● YOUR OBJECTIVE: The required result is the number of lines in this material containing the word "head". Write that number and no other text.

● DATA FOR PROCESSING:
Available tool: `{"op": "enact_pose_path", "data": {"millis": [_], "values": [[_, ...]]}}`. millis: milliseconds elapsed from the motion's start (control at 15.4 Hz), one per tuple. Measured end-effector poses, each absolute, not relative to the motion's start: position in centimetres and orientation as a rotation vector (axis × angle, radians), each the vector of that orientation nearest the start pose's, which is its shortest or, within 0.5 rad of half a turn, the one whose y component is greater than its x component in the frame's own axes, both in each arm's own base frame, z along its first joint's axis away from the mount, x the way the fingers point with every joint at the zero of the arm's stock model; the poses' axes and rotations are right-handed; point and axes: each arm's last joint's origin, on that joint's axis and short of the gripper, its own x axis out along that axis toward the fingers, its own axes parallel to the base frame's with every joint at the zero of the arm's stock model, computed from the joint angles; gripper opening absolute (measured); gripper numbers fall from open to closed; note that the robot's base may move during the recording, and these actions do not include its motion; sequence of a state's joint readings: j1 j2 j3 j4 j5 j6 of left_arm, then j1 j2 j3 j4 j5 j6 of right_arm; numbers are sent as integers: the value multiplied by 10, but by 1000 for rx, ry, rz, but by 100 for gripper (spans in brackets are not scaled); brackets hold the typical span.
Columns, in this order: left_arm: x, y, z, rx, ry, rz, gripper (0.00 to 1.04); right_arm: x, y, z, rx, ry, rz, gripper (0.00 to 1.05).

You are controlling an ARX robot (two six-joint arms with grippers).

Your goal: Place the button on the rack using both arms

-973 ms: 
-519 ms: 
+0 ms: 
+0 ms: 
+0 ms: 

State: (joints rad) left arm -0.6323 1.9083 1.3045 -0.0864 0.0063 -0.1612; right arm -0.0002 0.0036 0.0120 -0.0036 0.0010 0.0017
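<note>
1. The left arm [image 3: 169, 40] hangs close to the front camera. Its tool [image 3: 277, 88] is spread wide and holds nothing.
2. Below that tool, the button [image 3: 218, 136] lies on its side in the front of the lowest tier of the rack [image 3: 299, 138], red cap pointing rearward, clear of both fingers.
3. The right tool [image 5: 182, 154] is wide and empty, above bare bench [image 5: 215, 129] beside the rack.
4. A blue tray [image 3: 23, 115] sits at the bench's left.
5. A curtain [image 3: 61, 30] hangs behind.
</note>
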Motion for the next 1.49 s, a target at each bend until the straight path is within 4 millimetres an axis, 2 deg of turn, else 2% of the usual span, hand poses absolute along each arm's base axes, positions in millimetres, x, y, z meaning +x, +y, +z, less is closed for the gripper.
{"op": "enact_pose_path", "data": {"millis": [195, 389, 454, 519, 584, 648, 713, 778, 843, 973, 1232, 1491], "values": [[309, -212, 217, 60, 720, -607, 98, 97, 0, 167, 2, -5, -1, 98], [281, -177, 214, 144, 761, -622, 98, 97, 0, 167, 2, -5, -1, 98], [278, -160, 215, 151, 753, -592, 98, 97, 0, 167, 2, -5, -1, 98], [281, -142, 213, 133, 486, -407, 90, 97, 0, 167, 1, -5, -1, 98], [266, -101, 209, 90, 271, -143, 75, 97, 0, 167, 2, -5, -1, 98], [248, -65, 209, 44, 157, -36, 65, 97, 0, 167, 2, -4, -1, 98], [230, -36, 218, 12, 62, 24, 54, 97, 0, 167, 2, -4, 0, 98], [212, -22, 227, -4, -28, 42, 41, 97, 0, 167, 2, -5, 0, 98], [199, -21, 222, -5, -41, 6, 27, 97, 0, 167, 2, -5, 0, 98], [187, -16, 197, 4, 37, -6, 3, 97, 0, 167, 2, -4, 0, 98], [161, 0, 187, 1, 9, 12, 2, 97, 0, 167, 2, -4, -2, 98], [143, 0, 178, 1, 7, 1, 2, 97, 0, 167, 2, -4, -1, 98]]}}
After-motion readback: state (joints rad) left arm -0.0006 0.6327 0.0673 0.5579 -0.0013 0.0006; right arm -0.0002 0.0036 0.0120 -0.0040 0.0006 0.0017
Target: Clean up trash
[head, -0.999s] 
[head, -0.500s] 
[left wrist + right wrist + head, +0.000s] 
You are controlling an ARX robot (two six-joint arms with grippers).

● SOLUTION TO THIS PROBLEM: 3